One thing I liked and one thing I didn’t like: Instead of the overdone living chess game we got living Battleship, complete with funny battleship hats. I kind of hated the animated prologue.

8 Comments Post a comment
  1. Ken
    Apr 8 2012

    I was pretty much in a “meh” mode once I heard about this movie. There just wasn’t anything mentioned that grabbed me. Now I know my gut reaction was right.

  2. Miriam
    Apr 8 2012

    There were some charming moments and I, too, thought the costumes and sets were particularly well done. The Grimm tales have real fears and terrors at their heart, so when that element is largely stripped out what’s left feels unbalanced. A fairy tale can be funny, but sarcasm and snarky remarks just don’t mix with the elements that make us love the stories.

    My standard for the modern fairy tale remains Penelope.

  3. elizabeth
    Apr 8 2012

    I don’t agree with you on the animated prologue. That was the most inventive and stunning part of the movie. the rest was just aweful. I loved the visual part of Tarsem’s The Fall, but his storytelling ability is just horrendous, like in this movie.

  4. Apr 8 2012

    What I love about The Fall’s storytelling is that it utilizes the concept of a grown man that’s convincing a little girl that she should help me get better by helping her first: he tells her a fairytale, she helps him. But he’s trying to commit suicide and the longer he continues to live the darker his story gets. And when he doesn’t get what he wants, he kills off the characters just to upset the little girl. That’s a Grimm style storytelling method.

    But if you want an example of expert screenwriting in a Tarsem film you watch “The Cell” (written by Mark Protosevich). :O)

  5. Aaron
    Apr 8 2012

    I loved “The Fall!”

  6. Apr 8 2012


  7. Apr 9 2012

    Thanks for the comments all!

    @Ken: I don’t want to be too hard on the movie because it is fun while you’re watching, but all in all it’s more a movie to take the kids to than to take yourself to.

    @Miriam: Yes, yes and YES to “Penelope”.

    @elizabeth: I though the animation bordered on ugly but that’s a matter of taste (obviously the filmmakers didn’t have that reaction either). However, the reason I called it out was the text of the queen’s narration.
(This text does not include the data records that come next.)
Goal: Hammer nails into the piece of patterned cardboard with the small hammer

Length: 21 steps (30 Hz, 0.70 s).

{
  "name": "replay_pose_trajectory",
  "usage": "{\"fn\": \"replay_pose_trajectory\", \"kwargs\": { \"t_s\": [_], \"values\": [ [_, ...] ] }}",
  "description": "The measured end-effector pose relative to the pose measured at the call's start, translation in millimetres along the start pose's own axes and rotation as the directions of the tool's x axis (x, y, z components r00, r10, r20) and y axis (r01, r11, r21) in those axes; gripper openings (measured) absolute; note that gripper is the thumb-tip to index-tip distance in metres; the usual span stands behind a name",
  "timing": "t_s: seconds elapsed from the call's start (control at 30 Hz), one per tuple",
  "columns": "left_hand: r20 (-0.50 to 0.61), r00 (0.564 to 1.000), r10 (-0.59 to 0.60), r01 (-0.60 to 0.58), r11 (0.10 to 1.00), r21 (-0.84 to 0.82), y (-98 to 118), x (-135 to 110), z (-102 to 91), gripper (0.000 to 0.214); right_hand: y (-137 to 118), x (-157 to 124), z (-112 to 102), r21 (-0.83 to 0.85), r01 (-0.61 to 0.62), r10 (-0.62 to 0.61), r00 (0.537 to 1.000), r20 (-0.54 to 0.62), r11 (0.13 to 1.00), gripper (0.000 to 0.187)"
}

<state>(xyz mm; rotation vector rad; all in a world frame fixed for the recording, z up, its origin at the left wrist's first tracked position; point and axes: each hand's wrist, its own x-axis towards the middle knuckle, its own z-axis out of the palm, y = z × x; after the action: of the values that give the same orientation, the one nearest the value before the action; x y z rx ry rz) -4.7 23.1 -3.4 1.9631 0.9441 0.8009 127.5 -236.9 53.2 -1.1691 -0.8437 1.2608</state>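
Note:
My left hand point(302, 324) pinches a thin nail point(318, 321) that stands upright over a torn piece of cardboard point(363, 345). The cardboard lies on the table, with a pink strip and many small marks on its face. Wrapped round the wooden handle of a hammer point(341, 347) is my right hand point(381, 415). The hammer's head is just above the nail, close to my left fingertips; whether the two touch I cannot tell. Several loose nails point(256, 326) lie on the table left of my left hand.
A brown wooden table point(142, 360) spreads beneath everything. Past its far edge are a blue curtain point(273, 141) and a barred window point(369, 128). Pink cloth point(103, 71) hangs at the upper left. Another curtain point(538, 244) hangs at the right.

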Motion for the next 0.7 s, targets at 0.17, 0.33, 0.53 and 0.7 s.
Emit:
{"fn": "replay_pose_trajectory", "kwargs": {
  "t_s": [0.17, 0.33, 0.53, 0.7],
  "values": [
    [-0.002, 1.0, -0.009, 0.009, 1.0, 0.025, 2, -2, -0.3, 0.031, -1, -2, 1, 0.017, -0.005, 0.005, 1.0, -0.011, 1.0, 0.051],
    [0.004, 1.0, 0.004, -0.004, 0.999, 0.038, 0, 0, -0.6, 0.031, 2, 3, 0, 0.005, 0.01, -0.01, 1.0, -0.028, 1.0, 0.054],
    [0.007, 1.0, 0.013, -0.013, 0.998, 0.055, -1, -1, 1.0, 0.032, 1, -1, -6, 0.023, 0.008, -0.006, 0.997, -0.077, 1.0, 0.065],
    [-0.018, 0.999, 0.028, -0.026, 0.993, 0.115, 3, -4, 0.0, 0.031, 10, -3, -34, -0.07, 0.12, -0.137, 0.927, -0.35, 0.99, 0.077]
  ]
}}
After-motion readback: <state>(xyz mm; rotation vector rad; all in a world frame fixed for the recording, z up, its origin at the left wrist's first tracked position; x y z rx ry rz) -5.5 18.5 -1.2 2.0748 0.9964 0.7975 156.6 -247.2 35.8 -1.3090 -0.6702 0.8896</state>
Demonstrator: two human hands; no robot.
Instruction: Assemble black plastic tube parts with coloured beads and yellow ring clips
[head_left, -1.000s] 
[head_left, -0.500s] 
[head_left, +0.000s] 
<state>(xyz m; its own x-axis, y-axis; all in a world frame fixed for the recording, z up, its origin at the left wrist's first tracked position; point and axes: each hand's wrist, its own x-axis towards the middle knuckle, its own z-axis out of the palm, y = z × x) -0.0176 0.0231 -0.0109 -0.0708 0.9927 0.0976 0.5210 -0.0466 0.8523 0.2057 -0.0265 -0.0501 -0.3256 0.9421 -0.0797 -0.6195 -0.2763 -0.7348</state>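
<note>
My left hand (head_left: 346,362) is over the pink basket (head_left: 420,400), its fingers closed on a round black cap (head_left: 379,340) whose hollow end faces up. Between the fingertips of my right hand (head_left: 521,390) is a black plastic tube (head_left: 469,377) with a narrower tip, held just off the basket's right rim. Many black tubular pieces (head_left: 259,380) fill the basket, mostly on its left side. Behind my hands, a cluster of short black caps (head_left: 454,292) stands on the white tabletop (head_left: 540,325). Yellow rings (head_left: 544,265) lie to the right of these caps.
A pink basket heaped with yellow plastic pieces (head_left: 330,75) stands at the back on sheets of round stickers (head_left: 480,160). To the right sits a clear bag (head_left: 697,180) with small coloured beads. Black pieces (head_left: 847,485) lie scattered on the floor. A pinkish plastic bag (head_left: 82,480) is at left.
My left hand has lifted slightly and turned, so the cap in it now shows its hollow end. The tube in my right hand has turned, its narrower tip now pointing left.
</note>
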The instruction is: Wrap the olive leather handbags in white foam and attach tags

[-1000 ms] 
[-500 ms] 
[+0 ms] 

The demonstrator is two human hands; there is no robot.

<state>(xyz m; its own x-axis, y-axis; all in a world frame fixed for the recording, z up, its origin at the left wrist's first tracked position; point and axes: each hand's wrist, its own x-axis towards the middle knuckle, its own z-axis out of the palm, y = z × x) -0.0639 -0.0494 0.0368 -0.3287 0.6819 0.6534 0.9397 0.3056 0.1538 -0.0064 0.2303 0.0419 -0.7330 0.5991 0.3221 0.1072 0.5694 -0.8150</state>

Lines like “as an aside, they called her ‘Snow White’ because that was the most pretentious name they could think of”- not an exact quote but close, and “pretentious” IS an exact quote- exemplify the script’s biggest failing, its tendency to be too clever for its own good.

    @Nir/Aaron: “The Fall” is a wonderful, wonderful movie. My DVD post doesn’t do it justice but says more of what I love about it than I have room for in a comment. :-)

  8. Apr 9 2012

    @all/a general aside: “The Fall” is easily and by far Tarsem’s best film (“Mirror Mirror” is his fourth). It’s also the only one he has screenwriter credit for. In his case I’ll reverse my usual admonition to director-writers and hope that he writes more of his own films in the future.

    “Mirror Mirror” has two credited screenwriters (neither of them Tarsem) and a story credit to Jacob and Wilhelm Grimm, which is just funny in itself (or maybe that’s just me).